__What this task involves__
An exact transcription is needed of the lines below from the one with "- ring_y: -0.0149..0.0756" through the one with "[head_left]", with no other lines and no pictures.

***

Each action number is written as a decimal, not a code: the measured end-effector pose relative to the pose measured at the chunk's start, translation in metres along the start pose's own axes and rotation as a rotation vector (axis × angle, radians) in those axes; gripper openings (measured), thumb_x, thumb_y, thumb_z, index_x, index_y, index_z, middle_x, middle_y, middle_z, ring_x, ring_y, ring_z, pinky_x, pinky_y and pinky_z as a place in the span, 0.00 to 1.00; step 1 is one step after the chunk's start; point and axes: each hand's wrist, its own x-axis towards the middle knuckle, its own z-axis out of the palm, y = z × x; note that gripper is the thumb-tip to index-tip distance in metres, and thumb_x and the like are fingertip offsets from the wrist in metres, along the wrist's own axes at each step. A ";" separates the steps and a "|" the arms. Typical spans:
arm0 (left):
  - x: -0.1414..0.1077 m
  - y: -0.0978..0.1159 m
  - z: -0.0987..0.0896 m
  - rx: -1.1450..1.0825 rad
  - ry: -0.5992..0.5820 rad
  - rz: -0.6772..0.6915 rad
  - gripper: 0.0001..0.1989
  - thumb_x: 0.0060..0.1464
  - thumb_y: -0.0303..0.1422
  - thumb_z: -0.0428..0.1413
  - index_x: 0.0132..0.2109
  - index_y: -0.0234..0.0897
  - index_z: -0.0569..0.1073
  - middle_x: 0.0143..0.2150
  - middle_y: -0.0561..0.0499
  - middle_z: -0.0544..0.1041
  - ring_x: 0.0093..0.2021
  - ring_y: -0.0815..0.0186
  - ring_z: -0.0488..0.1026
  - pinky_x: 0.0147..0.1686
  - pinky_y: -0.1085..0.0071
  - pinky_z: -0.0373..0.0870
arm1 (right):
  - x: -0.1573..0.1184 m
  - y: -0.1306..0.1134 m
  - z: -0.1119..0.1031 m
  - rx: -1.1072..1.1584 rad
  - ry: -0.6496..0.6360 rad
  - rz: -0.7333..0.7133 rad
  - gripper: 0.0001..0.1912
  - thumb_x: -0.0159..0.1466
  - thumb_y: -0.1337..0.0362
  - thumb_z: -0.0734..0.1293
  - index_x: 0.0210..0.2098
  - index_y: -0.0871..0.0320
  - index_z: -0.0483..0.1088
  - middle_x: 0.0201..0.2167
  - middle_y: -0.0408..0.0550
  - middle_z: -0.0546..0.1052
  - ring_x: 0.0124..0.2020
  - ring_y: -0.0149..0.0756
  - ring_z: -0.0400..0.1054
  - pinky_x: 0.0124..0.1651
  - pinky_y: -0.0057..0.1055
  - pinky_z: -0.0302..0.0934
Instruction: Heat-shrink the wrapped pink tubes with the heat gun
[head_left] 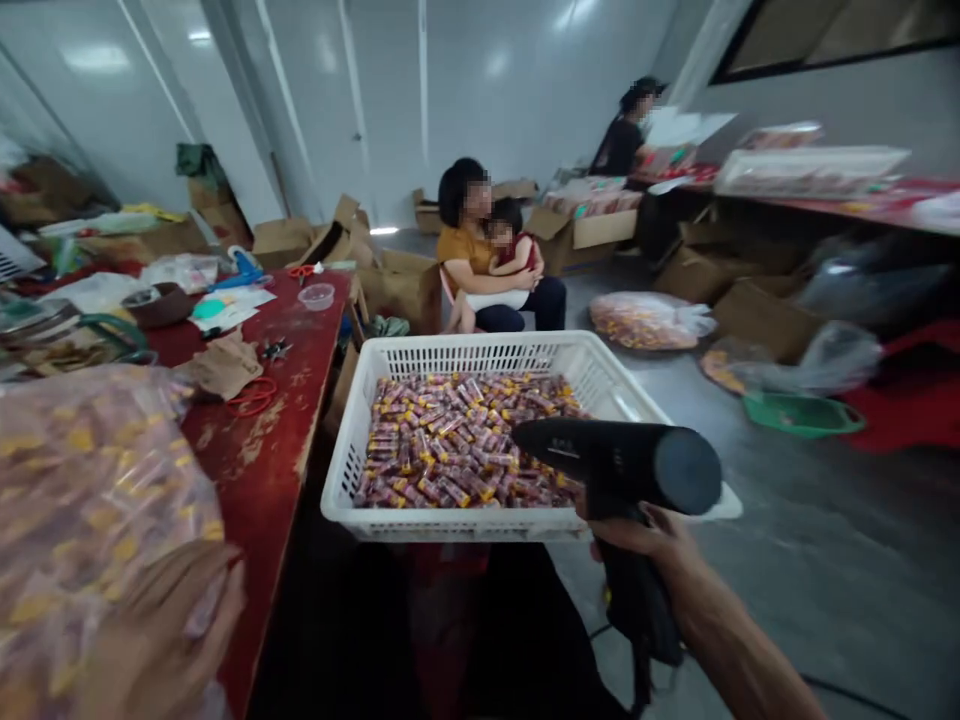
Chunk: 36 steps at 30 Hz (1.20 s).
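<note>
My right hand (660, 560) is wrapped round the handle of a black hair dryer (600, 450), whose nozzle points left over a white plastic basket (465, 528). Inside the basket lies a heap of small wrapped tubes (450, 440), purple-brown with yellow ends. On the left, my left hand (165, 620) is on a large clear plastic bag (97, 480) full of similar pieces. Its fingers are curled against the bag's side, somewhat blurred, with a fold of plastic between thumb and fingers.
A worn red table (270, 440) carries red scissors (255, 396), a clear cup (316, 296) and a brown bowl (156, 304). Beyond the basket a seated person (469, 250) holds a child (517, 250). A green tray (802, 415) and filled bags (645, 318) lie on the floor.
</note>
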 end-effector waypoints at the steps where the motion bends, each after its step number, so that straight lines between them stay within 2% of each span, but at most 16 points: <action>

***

__Your response__
  - ring_y: -0.0149..0.0756
  - ring_z: -0.0400..0.1054
  - pinky_x: 0.0124..0.1651
  - pinky_y: -0.0057..0.1055
  - pinky_z: -0.0302..0.0934
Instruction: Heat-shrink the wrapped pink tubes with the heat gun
[head_left] 

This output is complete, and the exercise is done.